Lady Gaga’s Super Bowl show was only as political as you wanted it to be

Lady Gaga opened her halftime show at Sunday’s Super Bowl with an earnest call for unity.

Quoting the Pledge of Allegiance as she stood atop Houston’s NRG Stadium — and let’s pause here to salute her for willing that vision into being — the pop star was asking us to arrange our sorry, sectarian selves into “one nation under God, indivisible with liberty and justice for all.”

Beautiful words, and an even more beautiful sentiment. But they didn’t work, at least to judge by the deeply polarized response to my review of Lady Gaga’s performance, in which I expressed my disappointment that she didn’t explicitly address the recent actions of President Trump.

To be clear, readers agree I got it wrong.

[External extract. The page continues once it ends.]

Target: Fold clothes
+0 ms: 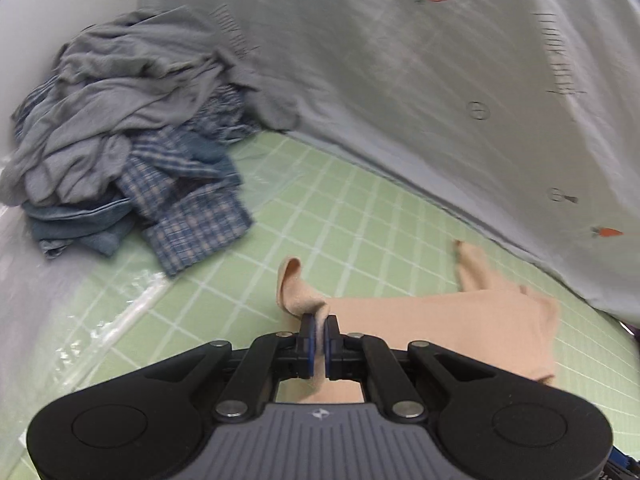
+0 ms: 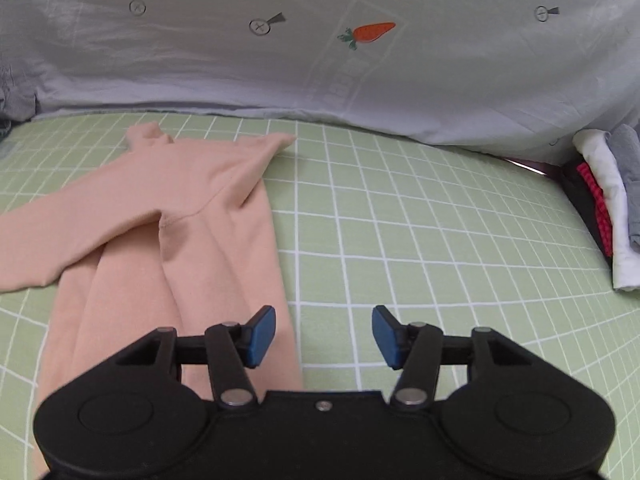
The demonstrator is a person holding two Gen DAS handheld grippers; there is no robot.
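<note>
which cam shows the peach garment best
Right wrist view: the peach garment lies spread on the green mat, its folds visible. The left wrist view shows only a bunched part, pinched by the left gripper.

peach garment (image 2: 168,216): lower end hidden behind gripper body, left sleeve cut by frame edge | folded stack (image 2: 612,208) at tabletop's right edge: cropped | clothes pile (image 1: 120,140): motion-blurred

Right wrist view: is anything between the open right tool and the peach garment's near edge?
Nothing visible. The right tool hangs open over bare green grid mat, with the peach garment just beside its left finger. The folded stack lies far right, clear.
</note>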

But half of the many emails and tweets I’ve received since Sunday insist that it was precisely the lack of my longed-for political message that made the show such a success. And the other half tell me I’m too dumb to have recognized the very clear stand Lady Gaga was taking.

So which was it? Was the halftime show a welcome diversion from all that’s roiled us — “entertainment for entertainment’s sake,” as one person described it approvingly? Or was it, as someone else said, an “iconic” exercise in protest theater?

My feeling is that the prevalence of the first reaction diminishes the credibility of the second.